Во-вторых, как свидетельствуют пре­дания и саги, боевая магия древности ши­роко использовала достижения магов в иных областях: чары (связывающие чары и мороки), руническое искусство, магию предметов Силы, оборотничество и т.д. Вот пример такого рода «заимствования», описанный в Исландии фольклористами XIX века. Для победы в состязаниях по борьбе применялась особая магия, именуе­мая Glimagaldur. Один из приемов этой магии заключался в рисовании магическо­го символа, называемого Gapaldur, под правой пяткой борца, и символа, называе­мого Ginfaxi, — под большим пальцем левой ноги.

Наконец, третьим компонентом бое­вой магии являлись, вероятно, некоторые специфические магические технологии, мало или вовсе не практикуемые в дру­гих волшебных искусствах.
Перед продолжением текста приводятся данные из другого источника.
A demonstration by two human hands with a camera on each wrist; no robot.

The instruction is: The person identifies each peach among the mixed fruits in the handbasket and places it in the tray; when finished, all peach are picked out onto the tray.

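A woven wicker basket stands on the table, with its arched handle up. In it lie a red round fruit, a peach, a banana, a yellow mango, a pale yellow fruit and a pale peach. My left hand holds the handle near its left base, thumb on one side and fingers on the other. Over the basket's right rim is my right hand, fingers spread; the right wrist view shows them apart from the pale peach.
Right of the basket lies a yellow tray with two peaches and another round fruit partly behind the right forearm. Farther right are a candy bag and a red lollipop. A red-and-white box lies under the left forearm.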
Так, напри­мер, сохранились некоторые реликты древних чисто боевых технологий, свя­занных с использованием «второго зре­ния» (методы нанесения ударов «свече­нием» и проч.) или упоминания о воз­можности использования в бою тела Hamingja (сканд.; персонифицированный аспект «жизненной силы», Мощи). Кель­тские саги второй половины I тыс. от Р.Х., как уже упоминалось, содержат целые списки магических боевых при­емов, о большинстве которых нам неиз­вестно практически ничего, кроме назва­ния. Нужно, однако, отметить, что о при­менении специфической боевой магии в воинах древности нам известно не толь­ко по сагам.

Так, например, материальные свидете­ли древних войн с применением магичес­ких технологий до сих пор сохраняются в северо-западной Европе — речь идет о «стеклянных замках», известных в Шот­ландии и Ирландии. Эти «стеклянные зам­ки», до сих пор почитаемые местами, где сохраняется древняя магия, представляют собой крепости, стены которых подверг­лись некогда воздействию жара такой силы, что камни, из которых они были построе­ны, расплавились...
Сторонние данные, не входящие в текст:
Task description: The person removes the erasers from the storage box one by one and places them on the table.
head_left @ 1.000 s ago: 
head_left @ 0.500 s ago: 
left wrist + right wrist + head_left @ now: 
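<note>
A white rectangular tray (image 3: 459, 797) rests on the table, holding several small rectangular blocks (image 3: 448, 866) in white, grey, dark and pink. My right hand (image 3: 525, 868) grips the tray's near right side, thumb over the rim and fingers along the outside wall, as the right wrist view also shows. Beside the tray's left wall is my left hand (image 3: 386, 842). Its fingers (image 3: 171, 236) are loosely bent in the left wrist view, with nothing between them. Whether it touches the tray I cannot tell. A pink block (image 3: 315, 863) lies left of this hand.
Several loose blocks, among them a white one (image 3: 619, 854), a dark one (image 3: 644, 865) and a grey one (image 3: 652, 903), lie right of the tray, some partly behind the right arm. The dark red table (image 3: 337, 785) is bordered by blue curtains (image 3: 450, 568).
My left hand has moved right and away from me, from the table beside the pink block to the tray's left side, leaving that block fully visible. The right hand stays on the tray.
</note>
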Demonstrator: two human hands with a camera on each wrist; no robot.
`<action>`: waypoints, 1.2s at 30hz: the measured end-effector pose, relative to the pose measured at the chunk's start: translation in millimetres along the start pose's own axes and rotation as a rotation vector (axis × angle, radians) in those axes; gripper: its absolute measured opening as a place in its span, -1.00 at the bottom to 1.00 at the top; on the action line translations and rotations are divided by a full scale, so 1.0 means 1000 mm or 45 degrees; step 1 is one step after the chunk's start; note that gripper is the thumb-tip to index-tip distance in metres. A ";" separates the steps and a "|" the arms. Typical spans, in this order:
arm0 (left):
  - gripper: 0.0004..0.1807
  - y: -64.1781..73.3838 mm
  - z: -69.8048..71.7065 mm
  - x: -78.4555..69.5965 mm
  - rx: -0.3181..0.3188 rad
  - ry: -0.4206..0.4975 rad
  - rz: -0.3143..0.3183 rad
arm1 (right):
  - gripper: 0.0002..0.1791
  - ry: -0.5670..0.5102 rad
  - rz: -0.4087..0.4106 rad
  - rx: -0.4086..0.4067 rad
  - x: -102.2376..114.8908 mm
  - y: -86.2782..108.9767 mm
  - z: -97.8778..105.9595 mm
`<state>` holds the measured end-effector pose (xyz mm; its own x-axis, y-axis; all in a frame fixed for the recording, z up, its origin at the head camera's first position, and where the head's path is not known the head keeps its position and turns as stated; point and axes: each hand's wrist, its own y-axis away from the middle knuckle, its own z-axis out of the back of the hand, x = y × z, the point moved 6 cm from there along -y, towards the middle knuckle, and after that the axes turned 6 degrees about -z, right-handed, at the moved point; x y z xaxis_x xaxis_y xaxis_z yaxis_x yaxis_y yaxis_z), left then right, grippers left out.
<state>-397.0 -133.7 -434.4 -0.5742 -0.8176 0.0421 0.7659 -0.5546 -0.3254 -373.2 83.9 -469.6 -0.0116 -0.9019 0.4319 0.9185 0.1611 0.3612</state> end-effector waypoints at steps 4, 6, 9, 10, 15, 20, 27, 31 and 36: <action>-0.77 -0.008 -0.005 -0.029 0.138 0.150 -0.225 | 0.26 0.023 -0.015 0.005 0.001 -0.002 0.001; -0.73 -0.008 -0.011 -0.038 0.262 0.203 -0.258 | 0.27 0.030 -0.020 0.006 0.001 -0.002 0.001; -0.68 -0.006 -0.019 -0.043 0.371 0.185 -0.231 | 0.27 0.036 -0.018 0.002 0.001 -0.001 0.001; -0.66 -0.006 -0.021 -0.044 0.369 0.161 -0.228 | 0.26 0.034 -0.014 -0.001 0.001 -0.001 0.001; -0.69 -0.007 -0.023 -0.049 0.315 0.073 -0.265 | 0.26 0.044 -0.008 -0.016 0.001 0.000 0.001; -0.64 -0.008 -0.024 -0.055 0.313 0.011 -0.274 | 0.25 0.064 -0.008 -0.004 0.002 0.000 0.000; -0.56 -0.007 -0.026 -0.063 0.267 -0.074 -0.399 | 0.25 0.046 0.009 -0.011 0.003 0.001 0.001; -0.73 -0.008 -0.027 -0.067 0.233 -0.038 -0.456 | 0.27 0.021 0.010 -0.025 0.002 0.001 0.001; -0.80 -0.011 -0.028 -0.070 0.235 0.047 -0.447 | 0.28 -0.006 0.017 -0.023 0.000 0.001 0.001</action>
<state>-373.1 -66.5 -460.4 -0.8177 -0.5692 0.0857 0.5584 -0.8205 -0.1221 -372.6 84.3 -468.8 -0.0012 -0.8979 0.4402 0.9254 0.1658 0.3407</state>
Один крупнейших «стеклянных зам­ков» расположен близ Ивернена в Шотлан­дии. Размеры внутренней стены крепости пре­вышают 100 на 30 метров. Камни различ­ных пород расплавились и, остыв, образова­ли однородную массу.
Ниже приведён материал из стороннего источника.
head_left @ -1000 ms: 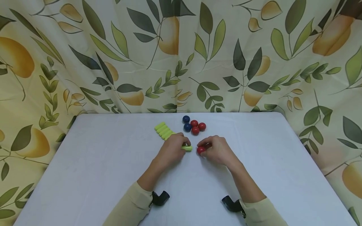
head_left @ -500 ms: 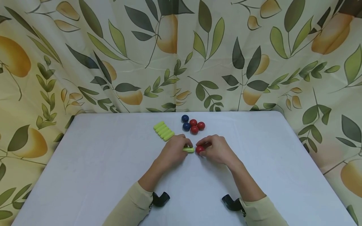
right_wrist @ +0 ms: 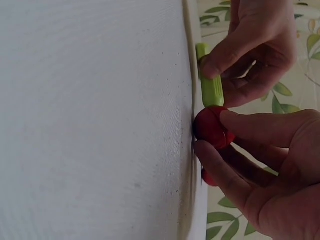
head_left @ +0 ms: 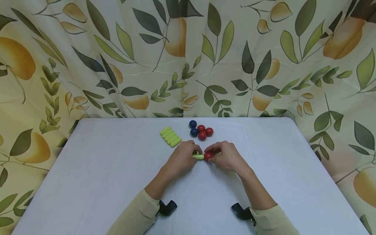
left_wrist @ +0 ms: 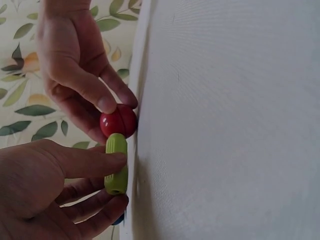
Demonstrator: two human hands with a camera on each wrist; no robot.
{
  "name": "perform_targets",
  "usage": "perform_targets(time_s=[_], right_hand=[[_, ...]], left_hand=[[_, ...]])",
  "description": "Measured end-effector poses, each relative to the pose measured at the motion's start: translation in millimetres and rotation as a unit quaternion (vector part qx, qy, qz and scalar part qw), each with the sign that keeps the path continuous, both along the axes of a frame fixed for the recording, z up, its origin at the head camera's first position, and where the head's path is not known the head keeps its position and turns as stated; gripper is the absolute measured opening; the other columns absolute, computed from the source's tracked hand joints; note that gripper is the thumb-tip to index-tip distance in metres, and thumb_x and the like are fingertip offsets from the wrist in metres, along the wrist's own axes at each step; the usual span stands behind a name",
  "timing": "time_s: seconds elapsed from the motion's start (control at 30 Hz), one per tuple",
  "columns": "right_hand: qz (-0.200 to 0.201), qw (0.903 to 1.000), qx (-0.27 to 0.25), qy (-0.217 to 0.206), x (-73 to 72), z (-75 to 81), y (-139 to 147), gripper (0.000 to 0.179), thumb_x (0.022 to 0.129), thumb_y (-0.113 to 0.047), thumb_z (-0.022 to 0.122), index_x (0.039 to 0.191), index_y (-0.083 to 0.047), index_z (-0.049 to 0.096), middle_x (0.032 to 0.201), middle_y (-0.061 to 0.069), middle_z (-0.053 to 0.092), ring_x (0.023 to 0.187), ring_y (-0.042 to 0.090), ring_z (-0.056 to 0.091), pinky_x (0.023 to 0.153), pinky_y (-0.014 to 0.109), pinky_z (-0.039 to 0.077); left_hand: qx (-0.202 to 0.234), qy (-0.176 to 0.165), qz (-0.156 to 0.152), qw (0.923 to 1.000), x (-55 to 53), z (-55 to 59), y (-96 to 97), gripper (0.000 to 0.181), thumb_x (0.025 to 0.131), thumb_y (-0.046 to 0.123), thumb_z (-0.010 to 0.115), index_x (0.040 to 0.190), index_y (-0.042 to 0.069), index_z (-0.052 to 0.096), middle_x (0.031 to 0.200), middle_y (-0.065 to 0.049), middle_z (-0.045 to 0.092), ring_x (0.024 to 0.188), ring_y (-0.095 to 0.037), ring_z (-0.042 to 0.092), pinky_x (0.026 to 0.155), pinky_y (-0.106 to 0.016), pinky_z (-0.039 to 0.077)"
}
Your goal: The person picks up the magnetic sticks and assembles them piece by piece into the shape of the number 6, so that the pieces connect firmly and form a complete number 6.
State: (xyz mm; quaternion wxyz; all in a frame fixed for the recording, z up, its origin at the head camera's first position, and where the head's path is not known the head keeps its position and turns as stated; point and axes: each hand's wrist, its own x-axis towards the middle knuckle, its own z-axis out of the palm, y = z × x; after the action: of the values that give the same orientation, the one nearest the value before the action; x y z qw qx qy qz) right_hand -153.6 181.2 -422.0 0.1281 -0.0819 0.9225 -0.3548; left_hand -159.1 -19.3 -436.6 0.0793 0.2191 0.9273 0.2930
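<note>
My left hand (head_left: 182, 156) pinches a short lime-green ribbed rod (left_wrist: 116, 165) between thumb and fingers; a small hole shows in its near end in the left wrist view. A glossy red ball (right_wrist: 214, 127) with a seam line round it is held by the thumb and fingers of my right hand (head_left: 225, 156). The rod's far end meets the ball, the two in line just over the white table. Beyond the hands, several matching green rods (head_left: 170, 136) lie side by side. Right of them sit two dark blue balls (head_left: 194, 132) and several red balls (head_left: 202, 135).
A white cloth-like surface covers the table (head_left: 117, 182). Behind its far edge hangs a curtain (head_left: 217, 65) printed with leaves and fruit. Black wrist-worn devices (head_left: 168, 208) stick out from both sleeves (head_left: 136, 212).
My left hand has moved slightly right with the green rod, closing the gap to the red ball until their ends meet. My right hand stays nearly still.
</note>
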Motion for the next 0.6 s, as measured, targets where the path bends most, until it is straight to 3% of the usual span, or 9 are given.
perform_targets(time_s=[0.13, 0.6], right_hand=[[-0.003, 1.0000, -0.006, -0.004, 0.5, -2.6, 0.4, 0.030, 0.084, -0.008, 0.082, 0.114, -0.012, 0.081, 0.105, 0.006, 0.077, 0.102, 0.024, 0.068, 0.080, 0.035, 0.056], [0.004, 0.9999, -0.010, -0.002, -2.2, -2.3, 2.8, 0.029, 0.084, -0.010, 0.083, 0.113, -0.012, 0.081, 0.103, 0.006, 0.078, 0.101, 0.024, 0.068, 0.080, 0.035, 0.055]], left_hand=[[0.001, -0.010, 0.001, 1.0000, 0.4, -0.5, -0.2, 0.024, 0.088, 0.003, 0.080, 0.110, 0.012, 0.080, 0.096, 0.001, 0.067, 0.089, -0.012, 0.061, 0.081, -0.022, 0.054], [-0.022, 0.002, 0.008, 0.9997, 1.0, 1.9, -1.2, 0.025, 0.088, 0.007, 0.080, 0.111, 0.016, 0.080, 0.099, 0.002, 0.068, 0.091, -0.014, 0.060, 0.082, -0.026, 0.054]])
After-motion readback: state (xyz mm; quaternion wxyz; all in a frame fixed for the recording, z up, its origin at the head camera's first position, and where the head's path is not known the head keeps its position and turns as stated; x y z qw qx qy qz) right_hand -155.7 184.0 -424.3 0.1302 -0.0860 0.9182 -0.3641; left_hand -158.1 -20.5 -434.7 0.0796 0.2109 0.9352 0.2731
Предоставим слово Тому Грейвсу, одному из британских ис­следователей: «во всех археологических справочниках, которые касаются этого воп­роса, выдается за установленный факт предположение, что они стали такими в результате сгорания внутри и снаружи их деревянных сооружений во время междо­усобных войн. Но это-то как раз вовсе не факт, в лучшем случае гипотеза, заблуж­дение, которое тут же опровергается при внимательном изучении этих крепостей. Во многих случаях сооружения гораздо бо­лее оплавлены сверху… А это говорит о том, что жар шел сверху вниз, а не вверх от подножия, как должно было бы слу­читься, если бы мы имели дело с обыкно­венным пожаром. В одном же случае в Шотландии подобное ортодоксальное объяснение выглядит вообще крайне глу­по, поскольку склон холма на протяже­нии полумили также превратился в стекло вместе с крепостью. [...] Некоторые изыс­кания по поводу того, какие там могли быть температуры — чего я, кстати, ни­когда не встречал в работах археологов — однозначно свидетельствуют, что пламя от горящих деревьев не могло бы создать жар такой силы, чтобы камень превратился в стекло, как то имеет место быть...»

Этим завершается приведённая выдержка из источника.